For every line in the entries that contains "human", show the whole line.

Stored dataset items
■ ■ ■ ■ ■ ■ ■

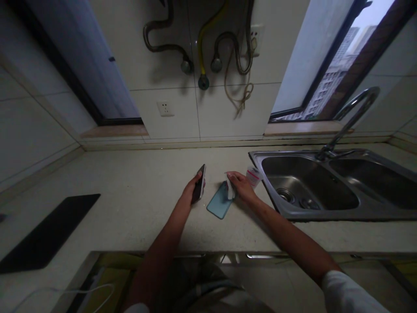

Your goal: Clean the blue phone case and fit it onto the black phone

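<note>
head view: left hand (pixel 192 190) closes around a dark smartphone (pixel 198 185); right hand (pixel 241 184) pinches a white wipe (pixel 230 189) against a teal-backed phone (pixel 219 201), just left of the steel sink (pixel 257 161); a slack grip could drop the smartphone onto the counter (pixel 130 195)

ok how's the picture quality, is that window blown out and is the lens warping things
Head view: the window is blown out at the sky while the room is dim. The wide lens bows the countertop edges and walls. Soft glare lies on the stainless steel sink. The left hand, phone, right hand and white wipe look dim but fairly sharp.
</note>
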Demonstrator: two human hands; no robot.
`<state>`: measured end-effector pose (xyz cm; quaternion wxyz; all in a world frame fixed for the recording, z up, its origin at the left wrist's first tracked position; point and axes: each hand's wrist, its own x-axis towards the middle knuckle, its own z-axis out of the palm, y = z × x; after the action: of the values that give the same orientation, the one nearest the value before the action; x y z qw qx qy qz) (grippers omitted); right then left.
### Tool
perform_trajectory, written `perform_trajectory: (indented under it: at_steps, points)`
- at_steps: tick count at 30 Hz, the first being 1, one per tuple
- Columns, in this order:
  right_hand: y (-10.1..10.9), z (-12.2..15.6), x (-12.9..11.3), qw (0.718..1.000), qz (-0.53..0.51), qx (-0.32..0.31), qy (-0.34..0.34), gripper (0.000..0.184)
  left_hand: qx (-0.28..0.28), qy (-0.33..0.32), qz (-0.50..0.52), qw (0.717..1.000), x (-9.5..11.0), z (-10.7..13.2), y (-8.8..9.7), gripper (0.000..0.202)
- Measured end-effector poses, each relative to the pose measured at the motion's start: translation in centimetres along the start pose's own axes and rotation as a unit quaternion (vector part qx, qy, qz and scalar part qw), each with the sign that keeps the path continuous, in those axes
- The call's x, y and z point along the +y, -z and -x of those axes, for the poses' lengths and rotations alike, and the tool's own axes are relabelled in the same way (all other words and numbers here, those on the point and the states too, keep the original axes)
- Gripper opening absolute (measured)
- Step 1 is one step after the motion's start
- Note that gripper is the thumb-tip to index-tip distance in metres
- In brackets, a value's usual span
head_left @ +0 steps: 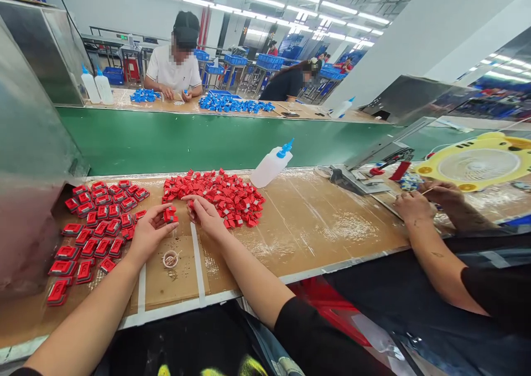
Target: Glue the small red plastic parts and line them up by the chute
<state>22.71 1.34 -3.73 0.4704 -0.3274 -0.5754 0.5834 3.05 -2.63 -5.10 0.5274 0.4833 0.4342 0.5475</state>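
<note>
Between the thumb and fingers of my left hand [150, 229] is a small red plastic part [170, 214], held above the cardboard sheet. My right hand [206, 215] is closed at the left edge of a heap of loose red plastic pieces [219, 193]. A bit of red shows at its fingertips, which looks like one of the small red pieces [191, 205]. Below both hands, a small round cup [170, 259] stands on the cardboard sheet [155, 287], with tiny bits scattered around it. Assembled-looking red blocks with dark bases [102, 229] lie in rows at left.
A white squeeze bottle [269, 168] with a blue tip leans behind the heap. On the right, a co-worker's hands [417, 207] work beside a metal stand [360, 182] and a yellow fan [477, 160]. A green divider [166, 138] separates the opposite bench, where blue pieces [232, 104] lie.
</note>
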Motion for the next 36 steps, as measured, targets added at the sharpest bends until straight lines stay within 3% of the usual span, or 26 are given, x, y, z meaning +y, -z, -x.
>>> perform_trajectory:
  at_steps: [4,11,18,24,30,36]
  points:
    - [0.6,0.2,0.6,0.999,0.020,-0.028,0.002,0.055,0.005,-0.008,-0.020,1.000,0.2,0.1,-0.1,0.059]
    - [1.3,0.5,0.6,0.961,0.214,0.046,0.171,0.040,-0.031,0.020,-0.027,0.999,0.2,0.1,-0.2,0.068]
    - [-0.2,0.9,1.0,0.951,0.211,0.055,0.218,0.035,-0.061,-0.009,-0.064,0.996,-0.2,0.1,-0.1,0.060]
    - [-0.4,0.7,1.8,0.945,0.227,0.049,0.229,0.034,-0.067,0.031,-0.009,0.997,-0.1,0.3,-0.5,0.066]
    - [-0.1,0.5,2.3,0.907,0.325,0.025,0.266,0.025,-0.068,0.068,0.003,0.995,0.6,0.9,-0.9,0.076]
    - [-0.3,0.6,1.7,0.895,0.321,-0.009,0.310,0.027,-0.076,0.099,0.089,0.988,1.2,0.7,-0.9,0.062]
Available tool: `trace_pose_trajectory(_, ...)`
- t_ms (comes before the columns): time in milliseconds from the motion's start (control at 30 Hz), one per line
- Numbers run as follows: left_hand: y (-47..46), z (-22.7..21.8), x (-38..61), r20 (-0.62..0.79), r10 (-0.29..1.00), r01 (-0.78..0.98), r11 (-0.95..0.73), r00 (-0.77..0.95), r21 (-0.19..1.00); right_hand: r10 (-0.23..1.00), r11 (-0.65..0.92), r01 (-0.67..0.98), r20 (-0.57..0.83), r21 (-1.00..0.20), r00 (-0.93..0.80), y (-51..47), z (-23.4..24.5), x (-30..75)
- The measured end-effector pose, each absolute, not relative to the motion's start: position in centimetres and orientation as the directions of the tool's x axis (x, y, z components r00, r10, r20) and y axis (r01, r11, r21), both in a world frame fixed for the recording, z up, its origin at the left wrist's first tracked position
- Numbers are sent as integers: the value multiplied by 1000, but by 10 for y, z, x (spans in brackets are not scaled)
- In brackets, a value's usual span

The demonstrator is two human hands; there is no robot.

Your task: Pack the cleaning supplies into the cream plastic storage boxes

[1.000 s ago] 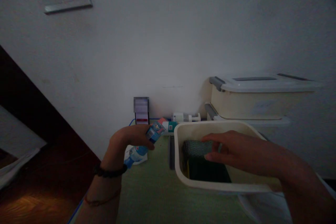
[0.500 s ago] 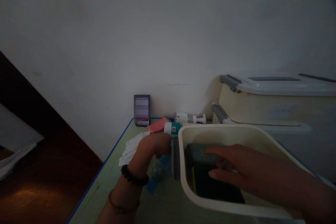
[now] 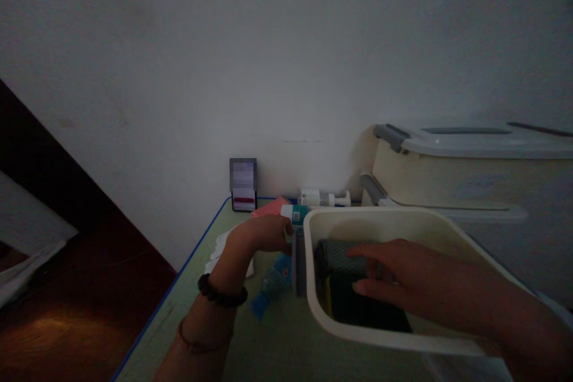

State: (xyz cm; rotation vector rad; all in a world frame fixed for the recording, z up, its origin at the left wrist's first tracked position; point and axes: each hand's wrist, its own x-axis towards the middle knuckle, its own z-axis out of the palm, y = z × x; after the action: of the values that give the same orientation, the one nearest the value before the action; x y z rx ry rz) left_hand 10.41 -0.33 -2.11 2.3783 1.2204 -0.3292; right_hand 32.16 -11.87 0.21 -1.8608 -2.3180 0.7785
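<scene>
My left hand (image 3: 257, 237) is curled by the left wall of a cream plastic bin (image 3: 385, 337), just under a white tube with a teal band (image 3: 293, 213). What its fingers close on is hidden. A blue water bottle (image 3: 272, 283) lies on the green table below that hand, untouched. My right hand (image 3: 394, 277) reaches into the bin with its fingers stretched flat. They rest on a grey mesh pouch (image 3: 335, 253) and a dark flat item (image 3: 358, 310) beneath it.
A small dark device (image 3: 243, 185) leans on the wall, with a red pack (image 3: 268, 209) and a lying pump bottle (image 3: 323, 197) near it. White gloves (image 3: 217, 250) lie left of my wrist. Stacked lidded storage boxes (image 3: 456, 173) stand at the right. The table's blue edge (image 3: 174, 292) drops to a wooden floor.
My left hand lowered the blue bottle onto the table and let it go, then moved up toward the teal-banded tube. My right hand stayed in the bin, shifting slightly.
</scene>
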Motion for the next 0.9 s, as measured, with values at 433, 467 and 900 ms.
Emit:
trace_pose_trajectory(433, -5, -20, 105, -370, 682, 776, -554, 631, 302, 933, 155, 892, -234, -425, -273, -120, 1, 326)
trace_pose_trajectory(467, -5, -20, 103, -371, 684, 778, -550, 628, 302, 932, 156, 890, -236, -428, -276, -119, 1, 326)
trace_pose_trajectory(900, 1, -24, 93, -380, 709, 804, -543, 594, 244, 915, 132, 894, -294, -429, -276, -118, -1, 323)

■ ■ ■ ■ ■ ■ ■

• Exercise output
Demonstrator: two human hands; no robot.
The demonstrator is two human hands; there is no robot.

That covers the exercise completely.